§ **PROMPT**: Output the lines of the listing below exactly, starting at the line containing "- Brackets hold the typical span" and stopping after the last line, with any pictures dropped.

........

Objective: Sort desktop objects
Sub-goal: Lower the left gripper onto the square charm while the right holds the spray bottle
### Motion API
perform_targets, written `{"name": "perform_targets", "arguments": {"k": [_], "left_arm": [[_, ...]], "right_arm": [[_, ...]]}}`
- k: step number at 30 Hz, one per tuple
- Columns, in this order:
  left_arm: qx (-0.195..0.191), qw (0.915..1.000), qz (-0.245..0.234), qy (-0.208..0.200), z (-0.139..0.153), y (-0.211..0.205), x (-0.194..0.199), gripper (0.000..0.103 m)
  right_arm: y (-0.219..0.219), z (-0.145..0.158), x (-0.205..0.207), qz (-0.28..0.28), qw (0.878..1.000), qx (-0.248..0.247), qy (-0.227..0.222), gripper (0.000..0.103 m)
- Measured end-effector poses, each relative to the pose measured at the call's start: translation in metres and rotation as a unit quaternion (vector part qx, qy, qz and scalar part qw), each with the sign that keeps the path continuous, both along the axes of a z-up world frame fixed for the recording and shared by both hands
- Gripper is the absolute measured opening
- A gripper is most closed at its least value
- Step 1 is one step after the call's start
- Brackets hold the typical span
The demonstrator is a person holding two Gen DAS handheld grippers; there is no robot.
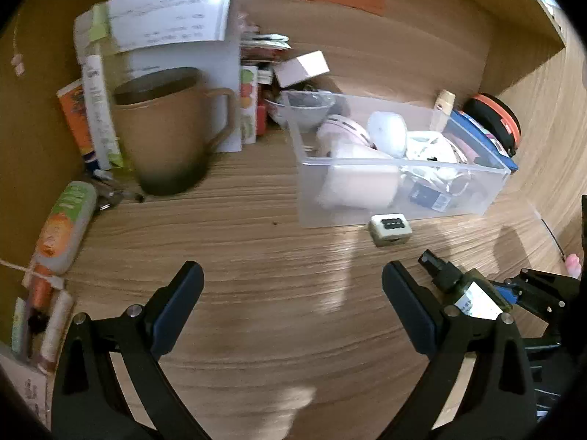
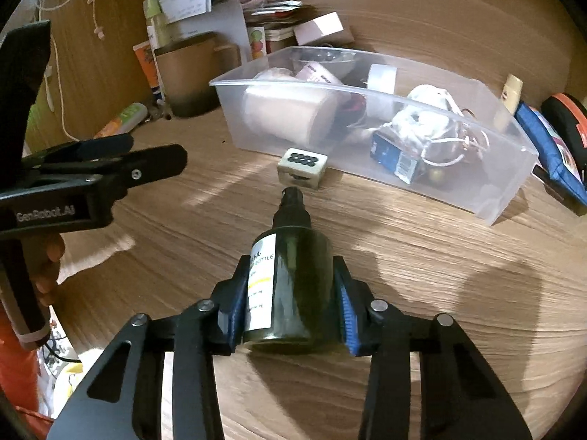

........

§ **WRITTEN RESPONSE**:
- Brackets hold the typical span
The demonstrator is a person holding two Gen DAS handheld grippers; there is no robot.

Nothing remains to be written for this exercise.